Publié le par Marion L.

Le cercle des poètes disparus de N.H. Kleinbaum (1990)

Capitaine ! Oh mon capitaine !

     Dans l'austère collège Welton, un nouvel enseignant de littérature, Mr Keating, tente de donner à ses étudiants le goût de la poésie. Il leur dévoile l'absurdité du conformisme et leur apprend le carpe diem.

     Le cercle des poètes disparus renaît. Neil est le plus impliqué et le plus marqué par le carpe diem. Le suicide d'un des adolescents va marquer la fin de cette période heureuse de désobéissance et le renvoi de Keating. Mais il a déjà marqué les esprits, surtout celui de Todd.

L'histoire de ces jeunes garçons promis à un grand avenir est émouvante. Todd Anderson est sans doute le plus abordable, celui dans lequel nous nous retrouvons le plus.

Dans ce livre le conformisme gagne en apparence. La tradition étouffe l'excentricité qui, au final, la ronge à son tour.

     Qui est vraiment responsable de tout cela ? La non-réalisation des rêves ? L'oppression des autres ou d'une autorité qui fait taire la personnalité et qui veut tout rendre uniforme ? Ou d'avoir eu le bonheur entre les mains et le voir s'échapper, impuissant ? 

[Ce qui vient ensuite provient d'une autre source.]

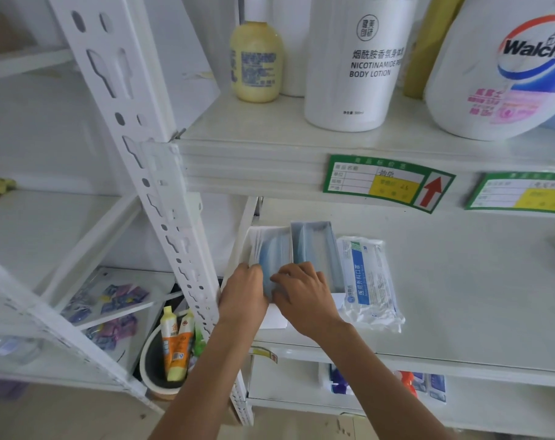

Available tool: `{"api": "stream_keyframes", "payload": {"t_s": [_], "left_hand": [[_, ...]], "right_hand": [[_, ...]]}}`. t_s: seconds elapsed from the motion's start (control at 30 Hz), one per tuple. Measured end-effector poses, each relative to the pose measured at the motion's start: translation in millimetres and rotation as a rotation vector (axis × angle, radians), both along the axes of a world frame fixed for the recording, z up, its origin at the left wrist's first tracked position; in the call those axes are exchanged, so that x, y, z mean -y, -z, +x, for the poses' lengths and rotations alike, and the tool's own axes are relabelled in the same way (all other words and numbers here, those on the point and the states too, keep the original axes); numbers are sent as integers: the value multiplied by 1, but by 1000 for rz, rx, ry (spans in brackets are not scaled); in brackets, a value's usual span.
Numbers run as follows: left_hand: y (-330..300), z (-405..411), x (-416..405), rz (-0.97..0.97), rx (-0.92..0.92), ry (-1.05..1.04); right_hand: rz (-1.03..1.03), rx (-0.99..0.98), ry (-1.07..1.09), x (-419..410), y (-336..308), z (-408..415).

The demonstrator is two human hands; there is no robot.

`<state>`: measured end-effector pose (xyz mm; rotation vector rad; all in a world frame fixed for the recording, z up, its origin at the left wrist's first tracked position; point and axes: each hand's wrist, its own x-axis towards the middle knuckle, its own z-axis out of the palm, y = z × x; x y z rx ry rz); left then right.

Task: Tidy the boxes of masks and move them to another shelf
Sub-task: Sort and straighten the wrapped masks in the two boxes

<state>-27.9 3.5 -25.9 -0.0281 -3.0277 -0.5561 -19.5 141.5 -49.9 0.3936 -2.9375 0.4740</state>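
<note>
On the middle shelf (460, 281), hard against the left upright, two open boxes of blue masks stand side by side: the white mask box (270, 246) and the grey-blue mask box (314, 246), with a sealed mask packet (370, 281) just to their right. The boxes look like light, thin card that would buckle if squeezed, so I would hold one by its two long walls near the base. The left hand (243, 292) steadies the white box's near left corner while the right hand (304, 293) has its fingers (277, 279) closed on the soft, loose masks inside.

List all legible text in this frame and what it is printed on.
"NICOTINAMIDE", "BODY LOTION": white lotion bottle.
"Walch": white jug.
"医用外科口罩": sealed mask packet.
Green price tags, yellow bottle label, tubes: too blurred.
</note>
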Motion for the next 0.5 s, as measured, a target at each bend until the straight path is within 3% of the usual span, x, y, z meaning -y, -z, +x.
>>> {"api": "stream_keyframes", "payload": {"t_s": [0.3, 0.5], "left_hand": [[7, 8, 2, 275, -160, -103], [8, 11, 3, 406, -155, -87]], "right_hand": [[-48, 4, 103, 8, 4, -5], [-44, 52, 73, 9, 2, -6]]}}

     Deux cas de figures vivent le "carpe diem", chacun étant infecté à sa manière : une sensibilité déjà existante à été exacerbée. Mais le second retrouve confiance en lui et surmonte le désintéressement de ses parents.

Charlie l'applique au mot, ce qui nuira à sa "réussite".

Ce roman, comme le film, nous laisse sans voix. Quel sentiment prédomine entre la tristesse, la colère, la pitié, l'injustice ou la tendresse ? Dans mon cas, je choisis la tristesse et la tendresse.